Medical malpractice plaintiff’s attorneys consistently claim that they seek to get rid of bad doctors or bad hospitals, thereby justifying their frequently unfounded attacks on healthcare practitioners and facilities. If these claims are sincere, it suggests that they are providing a quality management service to healthcare. Unfortunately, the reality is quite the opposite.
Is “getting rid” of poor performers the right approach? Do we seek to “get rid” of anyone convicted of criminal behavior by executing all felons, or do we seek to rehabilitate them? What kind of rehabilitation or reeducation is offered to “bad” practitioners? How do we know the “bad doctors” are consistently poor performers? Does the legal process allow any metrics upon which to base these assessments, or is the determination made simply because a legal case can be built against the presumed incompetent and juries’ proclivity to reward sympathetic plaintiffs?
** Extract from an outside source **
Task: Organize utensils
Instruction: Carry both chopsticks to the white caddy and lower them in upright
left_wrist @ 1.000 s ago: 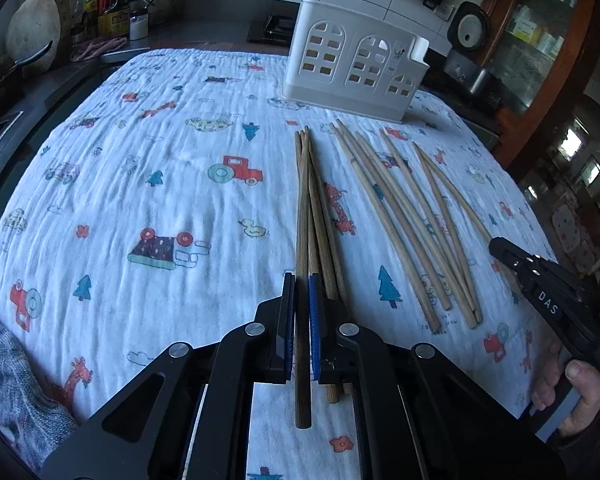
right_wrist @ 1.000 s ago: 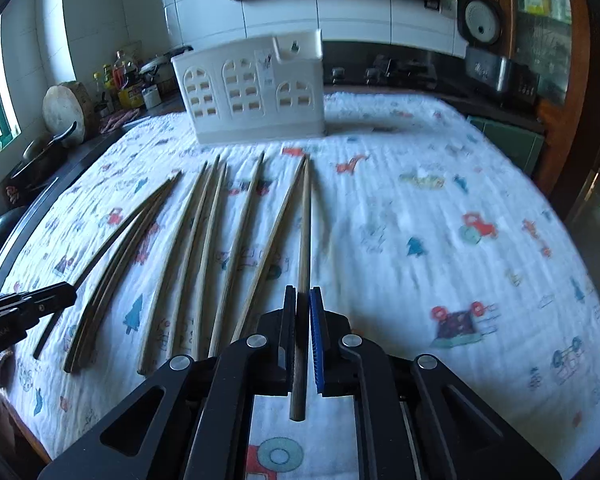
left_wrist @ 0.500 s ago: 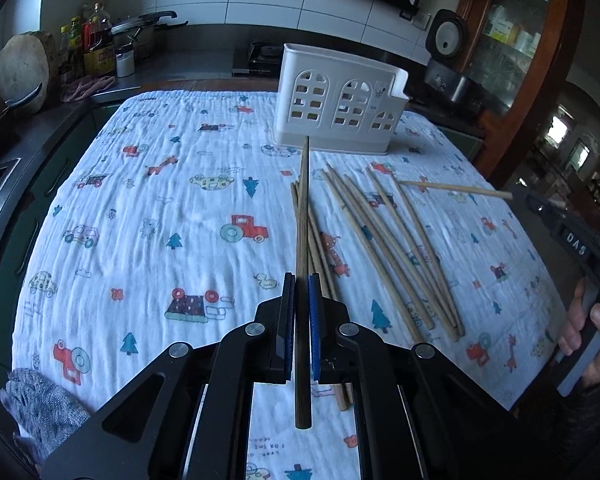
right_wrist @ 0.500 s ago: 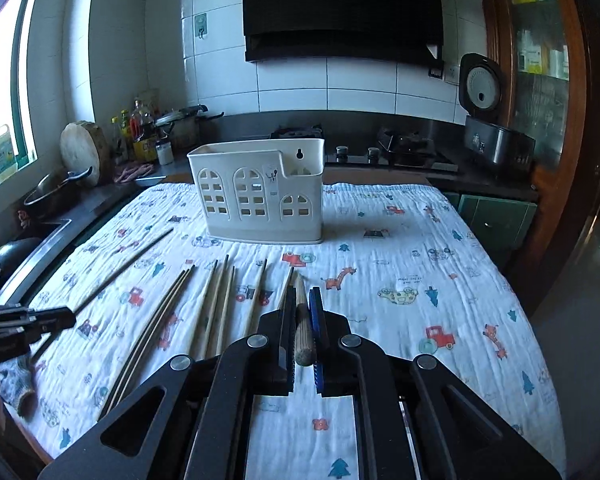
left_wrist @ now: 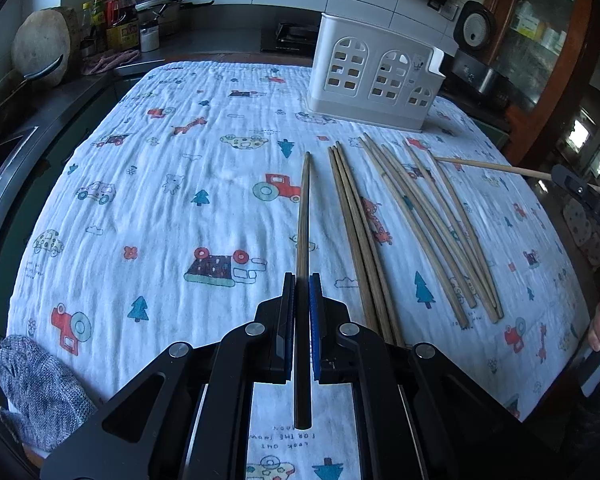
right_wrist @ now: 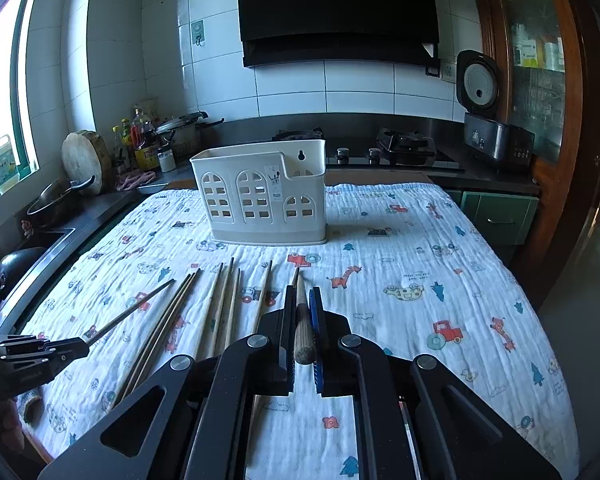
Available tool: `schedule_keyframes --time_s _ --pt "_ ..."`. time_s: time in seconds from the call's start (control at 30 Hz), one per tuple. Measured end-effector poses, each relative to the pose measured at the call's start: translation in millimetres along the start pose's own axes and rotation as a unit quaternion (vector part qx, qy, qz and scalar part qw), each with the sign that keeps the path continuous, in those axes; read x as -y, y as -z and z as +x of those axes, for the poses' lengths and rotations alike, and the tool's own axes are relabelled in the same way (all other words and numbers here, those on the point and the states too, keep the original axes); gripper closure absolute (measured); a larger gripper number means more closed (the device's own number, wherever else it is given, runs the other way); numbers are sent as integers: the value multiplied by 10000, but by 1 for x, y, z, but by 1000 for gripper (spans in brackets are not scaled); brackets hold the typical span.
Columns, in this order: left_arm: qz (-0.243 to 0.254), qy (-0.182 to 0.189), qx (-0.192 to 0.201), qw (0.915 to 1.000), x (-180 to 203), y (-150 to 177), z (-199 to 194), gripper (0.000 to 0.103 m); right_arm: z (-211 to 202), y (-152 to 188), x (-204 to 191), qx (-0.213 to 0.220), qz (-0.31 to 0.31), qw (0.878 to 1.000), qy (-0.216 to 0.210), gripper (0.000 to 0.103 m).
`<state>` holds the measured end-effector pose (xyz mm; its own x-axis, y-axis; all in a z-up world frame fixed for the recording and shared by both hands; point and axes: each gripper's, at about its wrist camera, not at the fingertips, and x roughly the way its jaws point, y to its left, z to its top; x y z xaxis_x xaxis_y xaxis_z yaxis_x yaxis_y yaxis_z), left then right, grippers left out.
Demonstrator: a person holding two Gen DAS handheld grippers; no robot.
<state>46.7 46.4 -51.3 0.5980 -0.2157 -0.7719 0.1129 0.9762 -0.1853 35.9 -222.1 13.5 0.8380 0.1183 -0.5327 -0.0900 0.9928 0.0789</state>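
My left gripper (left_wrist: 301, 280) is shut on a wooden chopstick (left_wrist: 303, 216) and holds it above the cloth, pointing away from me. My right gripper (right_wrist: 302, 294) is shut on another chopstick (right_wrist: 302, 320), seen almost end-on. That chopstick also shows in the left wrist view (left_wrist: 492, 166), held level over the table's right side. Several more chopsticks (left_wrist: 412, 216) lie side by side on the cloth, also in the right wrist view (right_wrist: 220, 304). A white slotted utensil holder (right_wrist: 262, 196) stands upright at the far end of the table (left_wrist: 374, 76).
A printed white cloth (left_wrist: 160, 208) covers the table. A grey knitted cloth (left_wrist: 36, 392) lies at its near left corner. A counter with bottles (right_wrist: 140, 140), a pan (right_wrist: 56, 200) and a stove (right_wrist: 404, 148) runs behind. A rice cooker (right_wrist: 480, 84) stands at right.
Both grippers have lifted their chopsticks off the cloth. The left chopstick has shifted left, away from the row. The right gripper rose and tilted its chopstick toward the holder.
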Motion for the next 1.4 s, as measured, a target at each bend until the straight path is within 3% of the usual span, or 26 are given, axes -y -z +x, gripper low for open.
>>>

What about those situations where an individual makes an unfortunate decision despite a stellar career of providing excellent care?
Rather than improving the quality of healthcare, the medicolegal system seeks to destroy it. The heavy penalties and resultingly high malpractice insurance means there is less money that can be spent on actual healthcare. Do we do this in any other industry? When a school system is failing to educate its students, do we sue them to get rid of the bad teachers and the bad schools? Or do we actually throw more money at them to help them improve? Did we destroy our national intelligence systems after 9/11, or did we throw more money at the problem and create whole new agencies and operational structures? In fact, it seems that in every other sector of our economy, any failings are treated with financial subsidies, especially with the current administration in Washington. It is only healthcare that is consistently expected to do more and more with less and less. We have been penalized with frivolous and ridiculous lawsuits for decades, fronted by specious claims that quality is being sought. And now, with the advent of Obamacare, the overwhelming expectation is that the healthcare industry will receive a financial penalty of 20%.
The paradigm shift in medicine will be to change the medicolegal system so that it is no longer a parasitic and destructive force.